The announcement was made at a highly orchestrated press conference with the heads of the two competing municipalities of Oskarshamn and Östhammar obediently taking part. The decision came despite many fundamental issues remaining to be determined. Environmental groups have been quick to point out that a location can not be chosen before a method is approved and that in any case an inland location is preferred from the perspective of risking further radioactive pollution of the Baltic Sea. Further, it is uncertain if the bedrock is suitable from the perspective of geological stability and groundwater flow, and if the local conditions will result in copper corroding at an unacceptable rate. None-the-less, SKB has reason to be so bold as they have won almost unanimous support in all quarters other than from environmental groups.

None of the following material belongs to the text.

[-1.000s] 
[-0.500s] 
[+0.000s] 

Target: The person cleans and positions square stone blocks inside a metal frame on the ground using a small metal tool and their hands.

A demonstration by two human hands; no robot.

The next step is for SKB to present a preliminary environmental impact assessment (EIA) for review by all stakeholders, which is currently planned for mid-2010. SKB’s schedule it to submit the final EIA to the Environmental Court during 2010. That review is expected to take about a year. Once the Environmental Court makes its decision, the government must then give its position, which can be to either agree or disagree partly or completely. Finally, the municipality of Östhammar must also agree or disagree partly or completely. In other words, SKB has a long way to go, and several bridges to cross that could result in long delays, before their method and location gets final approval.